Nevertheless not everything Grieg wrote was at the same lyrical level. But there is more to Grieg than melodies you can whistle, of course. His treatment of folk-like material, his fine compositional craftsmanship, his Northern sensibility, musically speaking, his sunlight and sundowns.
The String Quartets are not as well known as perhaps they should be. They are filled with a lyric light--not in some whistle-able sense, but in the sense of his treatment of themes in the somewhat more formalist context of a string quartet. There are two quartets that survive, the completed Quartet in G minor, Op. 27 and the unfinished two movement F Major Quartet (there also was one that has been lost to us).
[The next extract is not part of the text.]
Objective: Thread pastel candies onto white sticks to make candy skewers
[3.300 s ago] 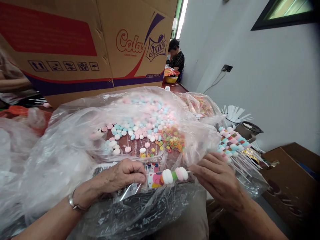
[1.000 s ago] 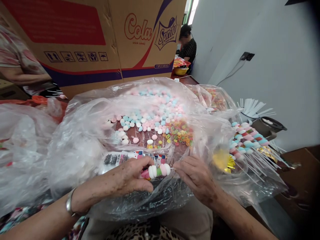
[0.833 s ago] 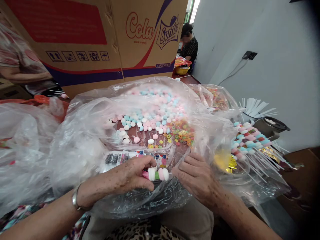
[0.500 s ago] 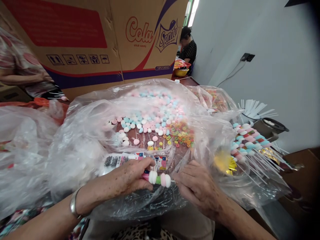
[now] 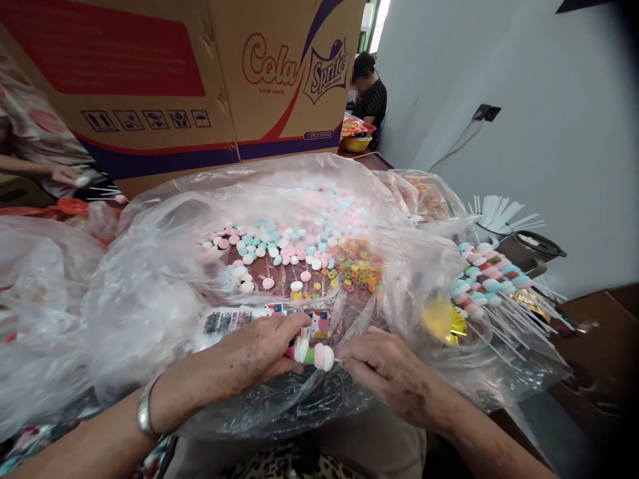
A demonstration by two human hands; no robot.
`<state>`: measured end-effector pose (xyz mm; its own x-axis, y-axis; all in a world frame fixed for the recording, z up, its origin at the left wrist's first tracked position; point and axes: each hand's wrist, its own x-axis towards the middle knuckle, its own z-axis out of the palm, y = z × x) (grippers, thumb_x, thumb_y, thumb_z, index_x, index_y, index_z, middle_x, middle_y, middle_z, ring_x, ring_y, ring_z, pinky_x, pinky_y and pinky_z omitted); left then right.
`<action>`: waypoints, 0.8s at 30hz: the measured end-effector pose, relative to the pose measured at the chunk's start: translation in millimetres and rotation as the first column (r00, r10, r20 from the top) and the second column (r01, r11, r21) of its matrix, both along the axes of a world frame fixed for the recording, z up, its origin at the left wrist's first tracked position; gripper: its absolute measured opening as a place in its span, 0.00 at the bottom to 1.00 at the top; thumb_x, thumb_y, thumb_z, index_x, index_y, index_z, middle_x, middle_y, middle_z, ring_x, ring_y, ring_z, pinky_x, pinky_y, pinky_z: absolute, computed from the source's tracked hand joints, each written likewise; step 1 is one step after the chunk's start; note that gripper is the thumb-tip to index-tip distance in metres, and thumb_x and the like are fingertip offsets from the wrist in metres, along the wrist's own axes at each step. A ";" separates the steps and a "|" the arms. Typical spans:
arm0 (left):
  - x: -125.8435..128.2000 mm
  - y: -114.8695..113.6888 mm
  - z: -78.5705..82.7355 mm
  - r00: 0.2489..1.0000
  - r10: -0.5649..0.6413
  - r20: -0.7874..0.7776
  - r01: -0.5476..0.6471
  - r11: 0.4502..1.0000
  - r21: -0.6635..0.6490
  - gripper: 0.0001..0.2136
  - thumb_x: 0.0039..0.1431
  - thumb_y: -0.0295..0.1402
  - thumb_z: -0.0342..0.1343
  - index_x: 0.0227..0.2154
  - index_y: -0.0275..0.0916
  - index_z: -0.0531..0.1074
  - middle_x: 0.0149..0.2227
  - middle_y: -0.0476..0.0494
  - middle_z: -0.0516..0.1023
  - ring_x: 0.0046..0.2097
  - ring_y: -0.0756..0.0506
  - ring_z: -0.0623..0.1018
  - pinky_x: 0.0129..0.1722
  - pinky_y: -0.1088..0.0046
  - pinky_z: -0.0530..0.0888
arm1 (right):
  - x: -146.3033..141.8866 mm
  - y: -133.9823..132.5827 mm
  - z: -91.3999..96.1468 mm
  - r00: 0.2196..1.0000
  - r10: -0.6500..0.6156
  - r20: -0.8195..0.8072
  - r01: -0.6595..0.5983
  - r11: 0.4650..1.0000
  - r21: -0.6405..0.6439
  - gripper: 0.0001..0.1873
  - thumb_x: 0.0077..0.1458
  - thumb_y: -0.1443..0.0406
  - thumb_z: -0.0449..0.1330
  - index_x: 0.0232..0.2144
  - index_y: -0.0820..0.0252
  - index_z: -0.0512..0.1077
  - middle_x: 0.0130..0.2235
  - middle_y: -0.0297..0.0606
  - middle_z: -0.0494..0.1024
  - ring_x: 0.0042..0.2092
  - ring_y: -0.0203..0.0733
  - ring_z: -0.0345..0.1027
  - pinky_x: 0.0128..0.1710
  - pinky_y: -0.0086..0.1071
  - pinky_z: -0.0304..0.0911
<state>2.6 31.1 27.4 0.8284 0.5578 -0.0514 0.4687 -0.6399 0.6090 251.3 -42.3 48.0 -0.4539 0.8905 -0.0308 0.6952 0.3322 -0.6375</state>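
Over the clear plastic, my left hand (image 5: 262,342) grips the left end of a marshmallow skewer (image 5: 320,357) threaded with white, green and pink pieces. A dark pink bit shows beside its fingers; I cannot tell whether it is candy or wrapper. My right hand (image 5: 387,359) is closed in a pinch on the thin stick at the skewer's right end. Under and behind the left hand lie printed wrappers (image 5: 234,320). Farther back are loose pink, blue and white marshmallows (image 5: 289,253) and small coloured candy rings (image 5: 357,266).
Finished-looking skewers (image 5: 492,279) are heaped at right, beside gold twist ties (image 5: 455,324), a grey pot (image 5: 534,247) and white sticks (image 5: 502,214). A large carton (image 5: 164,73) stands behind the plastic sheeting (image 5: 144,293). One person (image 5: 44,146) works at left, another (image 5: 372,100) sits farther back.
The view has swung slightly right. Both hands stay at the skewer, and my right fingers look a little tighter on the stick. The person at left now holds something small and white.
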 end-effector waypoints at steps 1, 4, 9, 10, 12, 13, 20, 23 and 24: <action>1.0 -0.5 0.0 1.000 -0.010 -0.013 0.011 1.000 0.025 0.22 0.60 0.28 0.59 0.56 0.44 0.62 0.45 0.41 0.77 0.43 0.39 0.76 0.38 0.69 0.66 | -2.4 0.9 -0.6 1.000 -0.023 -0.011 0.023 1.000 -0.010 0.15 0.64 0.67 0.50 0.25 0.59 0.68 0.27 0.30 0.73 0.31 0.35 0.63 0.37 0.31 0.53; 1.7 -0.5 1.5 0.999 -0.026 -0.024 0.028 0.997 0.067 0.23 0.62 0.30 0.58 0.58 0.44 0.60 0.46 0.40 0.77 0.44 0.38 0.76 0.39 0.68 0.67 | -6.3 4.4 -3.8 0.989 -0.120 -0.091 0.114 0.991 -0.071 0.16 0.64 0.65 0.50 0.24 0.59 0.66 0.25 0.29 0.69 0.29 0.34 0.61 0.31 0.29 0.52; 2.4 1.4 13.0 0.994 0.105 -0.037 -0.104 0.994 0.021 0.30 0.59 0.45 0.62 0.59 0.42 0.57 0.40 0.43 0.76 0.38 0.40 0.76 0.35 0.68 0.67 | -2.2 8.5 -11.3 0.961 -0.185 -0.203 0.166 0.980 -0.109 0.14 0.63 0.63 0.49 0.27 0.59 0.69 0.26 0.30 0.69 0.29 0.34 0.60 0.30 0.27 0.53; 3.8 1.1 17.5 0.989 0.141 -0.048 -0.140 0.990 0.012 0.30 0.57 0.46 0.63 0.57 0.41 0.58 0.40 0.43 0.76 0.38 0.39 0.75 0.34 0.68 0.67 | -1.8 8.9 -12.4 0.958 -0.193 -0.210 0.173 0.979 -0.109 0.14 0.63 0.63 0.49 0.27 0.59 0.69 0.26 0.30 0.69 0.29 0.34 0.60 0.30 0.27 0.54; 6.9 0.1 28.2 0.979 0.189 -0.077 -0.193 0.980 -0.044 0.27 0.55 0.44 0.63 0.53 0.40 0.61 0.38 0.44 0.76 0.37 0.40 0.75 0.33 0.68 0.66 | -2.5 9.4 -13.6 0.955 -0.203 -0.216 0.182 0.977 -0.113 0.14 0.63 0.62 0.49 0.27 0.59 0.69 0.26 0.30 0.69 0.29 0.34 0.60 0.30 0.27 0.54; 7.9 -0.4 33.6 0.975 0.201 -0.098 -0.210 0.973 -0.095 0.24 0.56 0.43 0.61 0.52 0.40 0.61 0.36 0.46 0.75 0.35 0.41 0.75 0.33 0.69 0.66 | -3.5 9.7 -13.8 0.954 -0.203 -0.219 0.182 0.977 -0.114 0.15 0.63 0.62 0.49 0.27 0.59 0.68 0.26 0.30 0.68 0.29 0.34 0.60 0.30 0.27 0.53; -8.2 6.0 52.9 0.969 0.239 -0.064 -0.247 0.939 -0.240 0.10 0.60 0.38 0.51 0.43 0.42 0.67 0.35 0.49 0.74 0.35 0.44 0.72 0.32 0.71 0.66 | -10.4 9.6 -19.0 0.948 -0.212 -0.238 0.196 0.977 -0.089 0.15 0.63 0.64 0.49 0.26 0.58 0.67 0.26 0.29 0.68 0.29 0.34 0.60 0.30 0.27 0.54; -18.1 9.4 56.6 0.964 0.232 -0.131 -0.255 0.947 -0.198 0.11 0.61 0.41 0.54 0.43 0.42 0.69 0.36 0.48 0.75 0.36 0.44 0.72 0.34 0.71 0.67 | -11.0 9.6 -25.4 0.954 -0.196 -0.225 0.193 0.981 -0.037 0.14 0.64 0.64 0.50 0.28 0.58 0.69 0.28 0.30 0.71 0.31 0.35 0.64 0.32 0.27 0.56; -20.7 10.4 57.9 0.965 0.218 -0.146 -0.243 0.953 -0.184 0.12 0.61 0.42 0.55 0.43 0.42 0.70 0.36 0.48 0.76 0.36 0.44 0.72 0.35 0.71 0.67 | -11.1 9.8 -27.4 0.960 -0.182 -0.212 0.184 0.983 -0.009 0.14 0.64 0.65 0.50 0.28 0.58 0.70 0.28 0.31 0.72 0.32 0.36 0.64 0.33 0.28 0.56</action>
<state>-18.1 41.5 85.3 0.6591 0.7007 -0.2733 0.6678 -0.3780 0.6412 240.2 -32.4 20.6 -0.2780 0.9588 0.0582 0.5948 0.2194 -0.7733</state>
Alf Ardal has arranged both works for String Orchestra and they are available in a new recording by the Oslo Camerata (Naxos 8.572441) along with Nordheim's "Rendezvous," an attractive string orchestra work from 1986.
The good news is that Ardal's arrangements successfully give us what seems like new Grieg. He has transformed the works so fully into the orchestral context that they seem like wholly new works. So what are they? Folk-laced excursions into the special lyricism for which Grieg is known and revered. The Oslo Camerata sounds quite lively and spirited, and the sound is quite decent, if a little on the reverberant side.
Oh, and the Arne Nordheim (1931-2010) composition gives you another 20 minutes of interesting Northern string orchestra music, in a more modern a vein of course.
Any lover of Grieg will find this disk a wonderful experience. Those who enjoy and appreciate the Scandanavian, Norwegian musical corpus in general will go for this as well. It's good music, too. Anybody should find it appealing.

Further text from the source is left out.